Albertazzi, solo un Grande Italiano
Sarebbe troppo confidenziale dire: ‘’ciao Giorgio’’! Eppure Albertazzi è stata l’immagine plastica di cosa sarebbe potuta diventare questa misera e codarda italietta. Ho sempre visto in lui il lato rilucente e perciò familiare di un Paese decadente e senza speranza e quindi il ‘tu’ sarebbe, in fondo, solo una sorta di illusorio desiderio di vederlo in vita; magari per riscattare con i versi di Borges o di Goethe le nostre miserie quotidiane.

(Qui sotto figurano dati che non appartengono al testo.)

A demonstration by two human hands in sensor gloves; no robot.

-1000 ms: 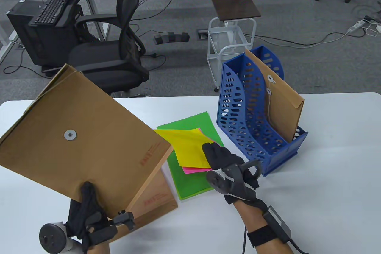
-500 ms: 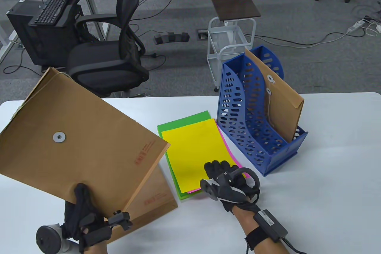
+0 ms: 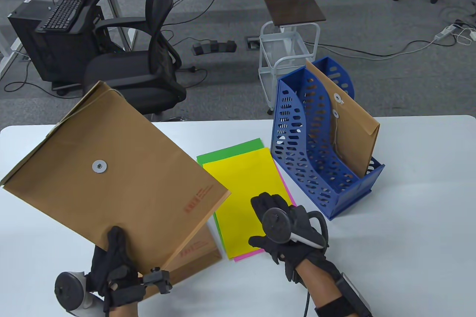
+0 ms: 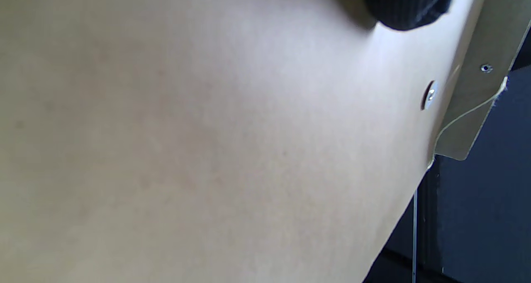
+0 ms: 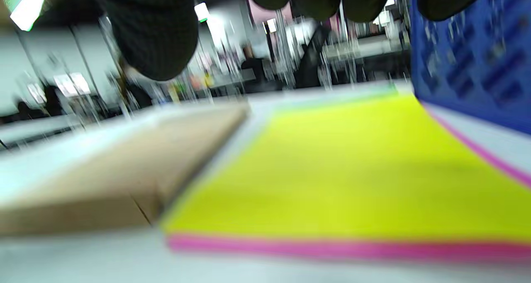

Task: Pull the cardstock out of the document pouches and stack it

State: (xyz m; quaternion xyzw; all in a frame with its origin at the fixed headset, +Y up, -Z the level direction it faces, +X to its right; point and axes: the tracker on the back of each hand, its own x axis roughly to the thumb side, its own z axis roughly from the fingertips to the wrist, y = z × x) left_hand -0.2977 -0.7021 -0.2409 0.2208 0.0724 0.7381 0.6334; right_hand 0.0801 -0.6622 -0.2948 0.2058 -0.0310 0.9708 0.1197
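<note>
Gripping a brown document pouch (image 3: 111, 179) by its lower edge, the left hand (image 3: 111, 268) holds it tilted up above the counter's (image 3: 409, 220) front left part, thumb pressed on the face that bears a metal button; in the left wrist view that pouch fills nearly the whole picture. Beneath it, a second pouch (image 3: 197, 254) lies flat on the counter. Just beside this pouch, near the counter's middle, sits the cardstock stack (image 3: 245, 198): a yellow sheet on top, a pink sheet peeking out at its right and front edges, a green sheet under both. The right hand (image 3: 282, 227) hangs over the stack's front right corner, fingers (image 5: 153, 34) spread and holding nothing. Toward the back right, a blue file rack (image 3: 319, 146) stands just beside the stack, with a third pouch (image 3: 349, 127) upright in its right compartment.
</note>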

Albertazzi non è mai scivolato nel cattivo gusto e nella perversione narcisistica che prima o poi tocca come un mannaia grandi e piccoli abitatori di questa terra. Era la sintesi di tutto ciò che poteva essere o diventare l’Italia. Un Paese superbo e non altezzoso; fiero della sua letteratura e delle bellezze artistiche; che per un settantennio non rincorre spergiuri e rinnegatori di ogni risma senza dignità del proprio passato e dei propri errori. Insomma, una Italia libera, anarchica perché non bigotta e pronta a difendere la sua tradizione culturale. Tra i pochi a non aver rinnegato l’appartenenza alla Repubblica Sociale e, forse l’unico, insieme a Carmelo Bene, ad infischiarsene dei cori ruffiani che la melassa italiota tributava a Vittorio Gassman che sempre anteponeva il sé recitativo al testo. Gli rinfacciò con garbo la recitazione ostentata, ma non ne fece mai una battaglia rancorosa.
Albertazzi fu uno dei pochi a portare i classici della letteratura, intrisi di passioni erotiche, carne, sangue e delitti, in quella televisione pubblica degli albori ancora imbracata nelle calzamaglie democristiane.

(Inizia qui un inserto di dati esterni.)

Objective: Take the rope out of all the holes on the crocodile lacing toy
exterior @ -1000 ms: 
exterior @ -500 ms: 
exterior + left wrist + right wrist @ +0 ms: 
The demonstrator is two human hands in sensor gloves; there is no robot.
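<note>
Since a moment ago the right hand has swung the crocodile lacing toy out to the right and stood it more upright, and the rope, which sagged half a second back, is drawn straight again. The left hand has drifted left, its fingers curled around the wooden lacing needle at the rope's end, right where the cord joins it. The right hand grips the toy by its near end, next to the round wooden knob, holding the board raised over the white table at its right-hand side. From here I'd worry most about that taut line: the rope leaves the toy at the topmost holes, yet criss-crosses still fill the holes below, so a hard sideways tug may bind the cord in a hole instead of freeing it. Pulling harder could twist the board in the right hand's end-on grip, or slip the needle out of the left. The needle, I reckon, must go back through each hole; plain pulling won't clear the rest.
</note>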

E poi la poesia, la sua compagna di viaggio. Un oltre indefinito vagante tra il sacro fervore di una cultura ‘alta’ e il delicato erotismo delle sue passioni: le tavole del palcoscenico e le donne.
E forse quel reiterare le vicende più o meno romanzate dell’imperatore Adriano tratte dalla straordinaria opera della Yourcenar furono l’implicita ammissione, nell’ultima parte della sua vita ed almeno per una volta, che vi potesse essere un impasto soprannaturale tra arte e vita. Una osmosi totale con quel testo dove Albertazzi fu Adriano; e fu anche Marguerite. Uno e trino come mai.
Qualunque congedo pubblico gli sarà concesso in queste ore dalla cosiddetta élite culturale e qualunque funerale laico sarà sempre poca cosa. Non so cosa si inventeranno. Sono certo che si leveranno al cielo inni di gloria post-mortem. So di certo che è morto un Grande Italiano.